▶ TASK REQUIREMENTS
Starting from the first line below, repeat the data exactly through to the last.

▶ DATA EXTRACT
=== Section Start ===
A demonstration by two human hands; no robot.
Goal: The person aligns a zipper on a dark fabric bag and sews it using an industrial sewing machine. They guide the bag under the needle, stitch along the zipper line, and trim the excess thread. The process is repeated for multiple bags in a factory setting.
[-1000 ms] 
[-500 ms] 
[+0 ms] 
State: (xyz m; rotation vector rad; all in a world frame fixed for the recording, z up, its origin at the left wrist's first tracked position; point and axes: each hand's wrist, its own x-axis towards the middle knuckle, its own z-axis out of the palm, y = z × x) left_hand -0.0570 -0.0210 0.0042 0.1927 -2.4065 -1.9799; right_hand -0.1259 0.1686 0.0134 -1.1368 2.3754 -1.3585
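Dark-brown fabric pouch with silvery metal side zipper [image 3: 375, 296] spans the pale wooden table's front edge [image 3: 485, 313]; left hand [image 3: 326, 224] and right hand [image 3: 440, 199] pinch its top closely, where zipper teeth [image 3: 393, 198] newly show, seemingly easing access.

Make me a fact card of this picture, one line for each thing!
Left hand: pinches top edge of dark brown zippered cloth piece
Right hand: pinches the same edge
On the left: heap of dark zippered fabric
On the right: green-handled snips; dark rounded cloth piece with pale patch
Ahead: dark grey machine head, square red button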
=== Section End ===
▶ RESULT OF THIS EXERCISE
A demonstration by two human hands; no robot.
Goal: The person aligns a zipper on a dark fabric bag and sews it using an industrial sewing machine. They guide the bag under the needle, stitch along the zipper line, and trim the excess thread. The process is repeated for multiple bags in a factory setting.
[-1000 ms] 
[-500 ms] 
[+0 ms] 
State: (xyz m; rotation vector rad; all in a world frame fixed for the recording, z up, its origin at the left wrist's first tracked position; point and axes: each hand's wrist, its own x-axis towards the middle knuckle, its own z-axis out of the palm, y = z × x) left_hand -0.0570 -0.0210 0.0042 0.1927 -2.4065 -1.9799; right_hand -0.1259 0.1686 0.0134 -1.1368 2.3754 -1.3585
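Dark-brown fabric pouch with silvery metal side zipper [image 3: 375, 296] spans the pale wooden table's front edge [image 3: 485, 313]; left hand [image 3: 326, 224] and right hand [image 3: 440, 199] pinch its top closely, where zipper teeth [image 3: 393, 198] newly show, seemingly easing access.

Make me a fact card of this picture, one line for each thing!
Left hand: pinches top edge of dark brown zippered cloth piece
Right hand: pinches the same edge
On the left: heap of dark zippered fabric
On the right: green-handled snips; dark rounded cloth piece with pale patch
Ahead: dark grey machine head, square red button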

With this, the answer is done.